WHAT IS REQUIRED: Go over the material below and report every line that contains the word "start".

DATA EXTRACT:
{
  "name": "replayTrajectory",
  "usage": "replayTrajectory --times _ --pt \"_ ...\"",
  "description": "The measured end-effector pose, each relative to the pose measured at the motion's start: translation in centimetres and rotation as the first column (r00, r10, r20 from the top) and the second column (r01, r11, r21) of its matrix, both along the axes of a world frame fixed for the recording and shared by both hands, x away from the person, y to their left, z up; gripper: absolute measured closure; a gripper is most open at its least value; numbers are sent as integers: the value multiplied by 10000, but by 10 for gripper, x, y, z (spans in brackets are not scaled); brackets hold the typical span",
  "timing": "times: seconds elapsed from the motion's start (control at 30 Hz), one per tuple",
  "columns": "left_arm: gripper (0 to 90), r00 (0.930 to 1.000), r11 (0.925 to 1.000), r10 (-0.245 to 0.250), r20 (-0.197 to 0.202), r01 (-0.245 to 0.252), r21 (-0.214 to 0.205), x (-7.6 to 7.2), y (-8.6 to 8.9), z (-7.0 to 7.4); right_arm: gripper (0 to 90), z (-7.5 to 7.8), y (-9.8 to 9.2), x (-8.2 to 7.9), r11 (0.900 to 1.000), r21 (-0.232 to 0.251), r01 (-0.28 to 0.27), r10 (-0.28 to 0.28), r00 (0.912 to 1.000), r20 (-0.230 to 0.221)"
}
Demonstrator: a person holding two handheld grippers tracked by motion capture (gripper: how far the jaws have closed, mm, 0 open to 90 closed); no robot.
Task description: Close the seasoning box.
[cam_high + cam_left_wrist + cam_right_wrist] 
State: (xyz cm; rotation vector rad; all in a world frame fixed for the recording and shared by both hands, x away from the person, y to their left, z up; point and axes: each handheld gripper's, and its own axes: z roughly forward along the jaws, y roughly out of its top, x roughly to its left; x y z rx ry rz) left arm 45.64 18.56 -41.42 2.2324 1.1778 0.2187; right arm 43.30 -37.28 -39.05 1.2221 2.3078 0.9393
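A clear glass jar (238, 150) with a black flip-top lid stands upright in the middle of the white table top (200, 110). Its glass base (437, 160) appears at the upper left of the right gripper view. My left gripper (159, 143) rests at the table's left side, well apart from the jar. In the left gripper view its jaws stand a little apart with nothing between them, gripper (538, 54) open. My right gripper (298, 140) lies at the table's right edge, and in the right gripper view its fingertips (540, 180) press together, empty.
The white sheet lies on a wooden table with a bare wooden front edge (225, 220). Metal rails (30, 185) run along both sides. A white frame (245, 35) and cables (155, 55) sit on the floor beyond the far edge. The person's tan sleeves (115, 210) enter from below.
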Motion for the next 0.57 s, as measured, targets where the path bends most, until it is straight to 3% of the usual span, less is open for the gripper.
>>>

RESULT OF THE EXERCISE:
  "description": "The measured end-effector pose, each relative to the pose measured at the motion's start: translation in centimetres and rotation as the first column (r00, r10, r20 from the top) and the second column (r01, r11, r21) of its matrix, both along the axes of a world frame fixed for the recording and shared by both hands, x away from the person, y to their left, z up; gripper: absolute measured closure; a gripper is most open at its least value; numbers are sent as integers: the value multiplied by 10000, but by 10 for gripper, x, y, z (spans in brackets are not scaled); brackets hold the typical span",
  "timing": "times: seconds elapsed from the motion's start (control at 30 Hz), one per tuple",

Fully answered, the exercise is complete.